Restricted autonomic flexibility in children with social phobia


  • Conflict of interest statement: No conflicts declared.


Background:  Psychophysiological hyperresponsiveness to social-evaluative stress plays a key role in current theories of social phobia (SP). Owing to the early onset of this disorder, the study of children with SP can help to improve etiological models. However, research to date has failed to clarify whether children with SP are physiologically hyperresponsive to stress or not. In addition, the existence of elevated pre-stressor baseline group differences complicates the interpretation of acute stress responses and therefore poses a challenge for this line of research. Drawing on current models of autonomic control to explain the relationship between baseline and stress responding in SP children and healthy controls (HC), we acquired a broad set of autonomic measures in our study.

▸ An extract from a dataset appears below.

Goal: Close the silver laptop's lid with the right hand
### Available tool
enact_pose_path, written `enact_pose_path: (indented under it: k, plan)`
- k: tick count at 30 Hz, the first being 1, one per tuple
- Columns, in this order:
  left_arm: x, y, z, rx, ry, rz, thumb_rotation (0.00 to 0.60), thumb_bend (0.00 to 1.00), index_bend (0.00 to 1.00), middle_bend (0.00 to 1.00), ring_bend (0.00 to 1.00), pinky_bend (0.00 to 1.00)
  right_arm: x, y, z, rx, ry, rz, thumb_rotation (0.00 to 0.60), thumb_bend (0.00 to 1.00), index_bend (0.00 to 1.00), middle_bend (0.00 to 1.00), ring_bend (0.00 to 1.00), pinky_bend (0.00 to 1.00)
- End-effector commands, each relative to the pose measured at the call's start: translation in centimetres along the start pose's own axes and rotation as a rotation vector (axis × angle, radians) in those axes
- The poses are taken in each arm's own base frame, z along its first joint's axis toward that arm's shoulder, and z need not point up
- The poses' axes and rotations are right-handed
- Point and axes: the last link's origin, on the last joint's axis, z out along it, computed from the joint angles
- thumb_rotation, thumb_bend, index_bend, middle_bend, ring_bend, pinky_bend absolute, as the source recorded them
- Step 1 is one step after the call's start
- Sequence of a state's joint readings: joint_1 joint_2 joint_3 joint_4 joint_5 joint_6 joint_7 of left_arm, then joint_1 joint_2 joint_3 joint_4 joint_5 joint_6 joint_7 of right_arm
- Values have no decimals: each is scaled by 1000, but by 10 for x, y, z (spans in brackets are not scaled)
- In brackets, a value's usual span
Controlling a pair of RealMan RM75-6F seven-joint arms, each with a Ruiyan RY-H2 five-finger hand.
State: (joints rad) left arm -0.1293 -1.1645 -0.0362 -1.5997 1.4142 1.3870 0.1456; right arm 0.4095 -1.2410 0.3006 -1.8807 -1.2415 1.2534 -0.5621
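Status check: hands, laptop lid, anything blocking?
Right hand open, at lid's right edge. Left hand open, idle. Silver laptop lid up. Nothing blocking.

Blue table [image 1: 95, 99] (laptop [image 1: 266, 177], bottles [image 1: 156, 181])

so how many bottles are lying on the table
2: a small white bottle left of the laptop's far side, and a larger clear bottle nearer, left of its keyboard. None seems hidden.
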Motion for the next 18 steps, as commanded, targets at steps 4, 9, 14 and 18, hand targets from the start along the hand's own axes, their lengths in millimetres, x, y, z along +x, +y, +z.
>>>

Method:  To index baseline and stress reactivity and to assess autonomic flexibility, we assessed a comprehensive array of sympathetic and parasympathetic measures in SP children (aged 8 to 12 years; = 30) and healthy control children (HC, = 26), while exposing them to the Trier Social Stress Test for Children (TSST-C).

Results:  At baseline, the SP children showed higher levels of sympathetic (heart rate, electrodermal activity) and lower levels of parasympathetic (respiratory sinus arrhythmia, RSA) activation when compared to the HC children. During the TSST-C, the SP children showed similar HR responses but a limited RSA reactivity and a slower HR recovery relative to the HC children.

Conclusion:  Our study extends previous research by showing elevated baseline arousal and comparable stress responding in SP children relative to HC children. In addition, based on the autonomic flexibility model, we provide a potential explanation for the null findings of previous studies during stress. The pattern of elevated baseline heart rates and reduced RSA point to restricted autonomic flexibility in children with SP.